> [WHAT THIS TASK INVOLVES]: Starting with the first line and ending with the last, transcribe the data exactly.

(EXERCISE MATERIALS Opens)

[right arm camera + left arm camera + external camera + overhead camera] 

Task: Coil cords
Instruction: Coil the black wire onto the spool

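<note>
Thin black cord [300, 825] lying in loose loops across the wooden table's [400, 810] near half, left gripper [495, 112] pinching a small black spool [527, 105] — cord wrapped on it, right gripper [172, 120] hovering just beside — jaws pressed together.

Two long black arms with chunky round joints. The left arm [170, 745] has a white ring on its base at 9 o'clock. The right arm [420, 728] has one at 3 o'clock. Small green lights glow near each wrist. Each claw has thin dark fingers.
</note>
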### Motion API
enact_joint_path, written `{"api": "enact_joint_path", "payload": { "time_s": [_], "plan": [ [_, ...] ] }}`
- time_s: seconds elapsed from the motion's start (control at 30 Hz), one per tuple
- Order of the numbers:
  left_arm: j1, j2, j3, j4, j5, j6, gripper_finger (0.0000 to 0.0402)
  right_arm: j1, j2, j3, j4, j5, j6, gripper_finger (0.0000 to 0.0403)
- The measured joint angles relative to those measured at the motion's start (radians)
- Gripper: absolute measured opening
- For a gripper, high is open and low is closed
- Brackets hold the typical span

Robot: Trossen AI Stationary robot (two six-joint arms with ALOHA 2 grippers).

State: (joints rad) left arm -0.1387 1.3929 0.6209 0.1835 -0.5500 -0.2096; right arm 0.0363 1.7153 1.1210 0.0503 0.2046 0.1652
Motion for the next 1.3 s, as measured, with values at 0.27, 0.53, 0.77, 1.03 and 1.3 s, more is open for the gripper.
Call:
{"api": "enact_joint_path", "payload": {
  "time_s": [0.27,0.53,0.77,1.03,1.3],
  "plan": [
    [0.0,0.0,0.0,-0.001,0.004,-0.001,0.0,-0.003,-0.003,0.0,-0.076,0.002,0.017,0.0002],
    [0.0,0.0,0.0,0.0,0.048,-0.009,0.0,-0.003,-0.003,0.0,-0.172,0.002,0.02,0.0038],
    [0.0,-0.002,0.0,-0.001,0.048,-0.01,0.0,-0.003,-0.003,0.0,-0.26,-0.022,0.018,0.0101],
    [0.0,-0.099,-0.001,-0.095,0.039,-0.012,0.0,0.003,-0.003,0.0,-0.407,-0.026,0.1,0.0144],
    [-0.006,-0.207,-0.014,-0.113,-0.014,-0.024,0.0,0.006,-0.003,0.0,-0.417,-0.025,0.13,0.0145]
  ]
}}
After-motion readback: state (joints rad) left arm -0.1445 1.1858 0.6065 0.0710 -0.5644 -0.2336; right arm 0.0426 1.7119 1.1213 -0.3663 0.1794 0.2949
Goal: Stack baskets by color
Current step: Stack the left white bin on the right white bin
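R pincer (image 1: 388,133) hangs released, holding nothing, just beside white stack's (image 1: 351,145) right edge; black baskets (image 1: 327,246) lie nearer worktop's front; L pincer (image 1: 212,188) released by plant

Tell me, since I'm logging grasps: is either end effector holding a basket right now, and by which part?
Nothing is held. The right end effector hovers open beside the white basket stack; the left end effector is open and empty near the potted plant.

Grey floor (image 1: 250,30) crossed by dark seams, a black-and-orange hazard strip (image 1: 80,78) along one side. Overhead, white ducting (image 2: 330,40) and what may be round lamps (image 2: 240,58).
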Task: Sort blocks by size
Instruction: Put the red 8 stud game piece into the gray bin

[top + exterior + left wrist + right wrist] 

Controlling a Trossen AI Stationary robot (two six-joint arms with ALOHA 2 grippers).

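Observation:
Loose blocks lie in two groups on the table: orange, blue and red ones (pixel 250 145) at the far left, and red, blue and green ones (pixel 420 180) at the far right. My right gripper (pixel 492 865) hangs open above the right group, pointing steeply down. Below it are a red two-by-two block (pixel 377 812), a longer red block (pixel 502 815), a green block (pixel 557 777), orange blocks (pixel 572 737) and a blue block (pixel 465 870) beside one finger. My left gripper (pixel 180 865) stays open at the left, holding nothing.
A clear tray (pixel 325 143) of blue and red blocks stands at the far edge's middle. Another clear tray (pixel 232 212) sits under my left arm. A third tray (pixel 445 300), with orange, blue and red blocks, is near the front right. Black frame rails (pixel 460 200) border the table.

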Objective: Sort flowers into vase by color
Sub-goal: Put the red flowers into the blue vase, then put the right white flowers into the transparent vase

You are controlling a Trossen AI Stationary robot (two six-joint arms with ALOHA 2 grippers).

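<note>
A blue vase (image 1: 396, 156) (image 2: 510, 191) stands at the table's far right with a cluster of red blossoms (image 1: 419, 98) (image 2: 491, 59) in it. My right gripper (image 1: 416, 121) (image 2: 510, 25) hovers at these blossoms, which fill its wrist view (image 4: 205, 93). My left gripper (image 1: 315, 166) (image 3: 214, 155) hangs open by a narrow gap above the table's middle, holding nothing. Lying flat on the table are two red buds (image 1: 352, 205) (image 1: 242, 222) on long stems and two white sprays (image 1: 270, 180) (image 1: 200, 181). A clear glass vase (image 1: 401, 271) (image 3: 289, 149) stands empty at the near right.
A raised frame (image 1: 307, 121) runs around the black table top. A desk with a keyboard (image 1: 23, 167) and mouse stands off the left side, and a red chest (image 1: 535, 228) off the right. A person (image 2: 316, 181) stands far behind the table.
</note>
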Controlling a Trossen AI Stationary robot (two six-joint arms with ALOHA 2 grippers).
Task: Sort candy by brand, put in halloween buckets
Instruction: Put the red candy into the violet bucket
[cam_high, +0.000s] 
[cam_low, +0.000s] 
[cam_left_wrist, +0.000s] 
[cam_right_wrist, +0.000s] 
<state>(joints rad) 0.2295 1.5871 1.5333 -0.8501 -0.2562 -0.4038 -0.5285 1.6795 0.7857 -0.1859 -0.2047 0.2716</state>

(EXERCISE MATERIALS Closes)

> [EXERCISE ANSWER]:
[right arm camera + left arm camera + external camera + overhead camera] 

Task: Coil cords
Instruction: Coil the black wire onto the spool

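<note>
Thin black cord [300, 825] lying in loose loops across the wooden table's [400, 810] near half, left gripper [495, 112] pinching a small black spool [527, 105] — cord wrapped on it, right gripper [172, 120] hovering just beside — jaws pressed together.

Two long black arms with chunky round joints. The left arm [170, 745] has a white ring on its base at 9 o'clock. The right arm [420, 728] has one at 3 o'clock. Small green lights glow near each wrist. Each claw has thin dark fingers.
</note>
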### Motion API
enact_joint_path, written `{"api": "enact_joint_path", "payload": { "time_s": [_], "plan": [ [_, ...] ] }}`
- time_s: seconds elapsed from the motion's start (control at 30 Hz), one per tuple
- Order of the numbers:
  left_arm: j1, j2, j3, j4, j5, j6, gripper_finger (0.0000 to 0.0402)
  right_arm: j1, j2, j3, j4, j5, j6, gripper_finger (0.0000 to 0.0403)
- The measured joint angles relative to those measured at the motion's start (radians)
- Gripper: absolute measured opening
- For a gripper, high is open and low is closed
- Brackets hold the typical span

Robot: Trossen AI Stationary robot (two six-joint arms with ALOHA 2 grippers).

State: (joints rad) left arm -0.1387 1.3929 0.6209 0.1835 -0.5500 -0.2096; right arm 0.0363 1.7153 1.1210 0.0503 0.2046 0.1652
Motion for the next 1.3 s, as measured, with values at 0.27, 0.53, 0.77, 1.03 and 1.3 s, more is open for the gripper.
Call:
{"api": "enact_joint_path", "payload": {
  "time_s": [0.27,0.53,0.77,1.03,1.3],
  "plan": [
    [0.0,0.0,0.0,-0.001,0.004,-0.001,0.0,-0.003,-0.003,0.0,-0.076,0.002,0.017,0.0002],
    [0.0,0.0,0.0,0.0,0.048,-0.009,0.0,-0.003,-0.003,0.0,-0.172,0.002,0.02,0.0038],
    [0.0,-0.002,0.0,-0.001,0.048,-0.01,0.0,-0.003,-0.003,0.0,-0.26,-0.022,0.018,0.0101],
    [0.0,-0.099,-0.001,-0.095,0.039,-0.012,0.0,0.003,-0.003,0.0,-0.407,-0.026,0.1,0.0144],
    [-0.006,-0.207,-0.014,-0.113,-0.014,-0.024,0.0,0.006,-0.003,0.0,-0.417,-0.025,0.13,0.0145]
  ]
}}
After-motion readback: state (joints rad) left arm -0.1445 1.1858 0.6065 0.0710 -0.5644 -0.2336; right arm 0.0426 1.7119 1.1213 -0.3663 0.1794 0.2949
Goal: Stack baskets by color
Current step: Stack the left white bin on the right white bin
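R pincer (image 1: 388,133) hangs released, holding nothing, just beside white stack's (image 1: 351,145) right edge; black baskets (image 1: 327,246) lie nearer worktop's front; L pincer (image 1: 212,188) released by plant

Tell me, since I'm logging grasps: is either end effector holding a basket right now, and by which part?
Nothing is held. The right end effector hovers open beside the white basket stack; the left end effector is open and empty near the potted plant.

Grey floor (image 1: 250,30) crossed by dark seams, a black-and-orange hazard strip (image 1: 80,78) along one side. Overhead, white ducting (image 2: 330,40) and what may be round lamps (image 2: 240,58).
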Task: Sort blocks by size
Instruction: Put the red 8 stud game piece into the gray bin

[top + exterior + left wrist + right wrist] 

Controlling a Trossen AI Stationary robot (two six-joint arms with ALOHA 2 grippers).

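Observation:
Loose blocks lie in two groups on the table: orange, blue and red ones (pixel 250 145) at the far left, and red, blue and green ones (pixel 420 180) at the far right. My right gripper (pixel 492 865) hangs open above the right group, pointing steeply down. Below it are a red two-by-two block (pixel 377 812), a longer red block (pixel 502 815), a green block (pixel 557 777), orange blocks (pixel 572 737) and a blue block (pixel 465 870) beside one finger. My left gripper (pixel 180 865) stays open at the left, holding nothing.
A clear tray (pixel 325 143) of blue and red blocks stands at the far edge's middle. Another clear tray (pixel 232 212) sits under my left arm. A third tray (pixel 445 300), with orange, blue and red blocks, is near the front right. Black frame rails (pixel 460 200) border the table.
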
Objective: Sort flowers into vase by color
Sub-goal: Put the red flowers into the blue vase, then put the right white flowers into the transparent vase

You are controlling a Trossen AI Stationary robot (two six-joint arms with ALOHA 2 grippers).

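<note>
A blue vase (image 1: 396, 156) (image 2: 510, 191) stands at the table's far right with a cluster of red blossoms (image 1: 419, 98) (image 2: 491, 59) in it. My right gripper (image 1: 416, 121) (image 2: 510, 25) hovers at these blossoms, which fill its wrist view (image 4: 205, 93). My left gripper (image 1: 315, 166) (image 3: 214, 155) hangs open by a narrow gap above the table's middle, holding nothing. Lying flat on the table are two red buds (image 1: 352, 205) (image 1: 242, 222) on long stems and two white sprays (image 1: 270, 180) (image 1: 200, 181). A clear glass vase (image 1: 401, 271) (image 3: 289, 149) stands empty at the near right.
A raised frame (image 1: 307, 121) runs around the black table top. A desk with a keyboard (image 1: 23, 167) and mouse stands off the left side, and a red chest (image 1: 535, 228) off the right. A person (image 2: 316, 181) stands far behind the table.
</note>
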Controlling a Trossen AI Stationary robot (two six-joint arms with ALOHA 2 grippers).
Task: Sort candy by brand, put in halloween buckets
Instruction: Put the red candy into the violet bucket
[cam_high, +0.000s] 
[cam_low, +0.000s] 
[cam_left_wrist, +0.000s] 
[cam_right_wrist, +0.000s] 
<state>(joints rad) 0.2295 1.5871 1.5333 -0.8501 -0.2562 -0.4038 -0.5285 1.6795 0.7857 -0.1859 -0.2047 0.2716</state>

This answer is complete as it stands.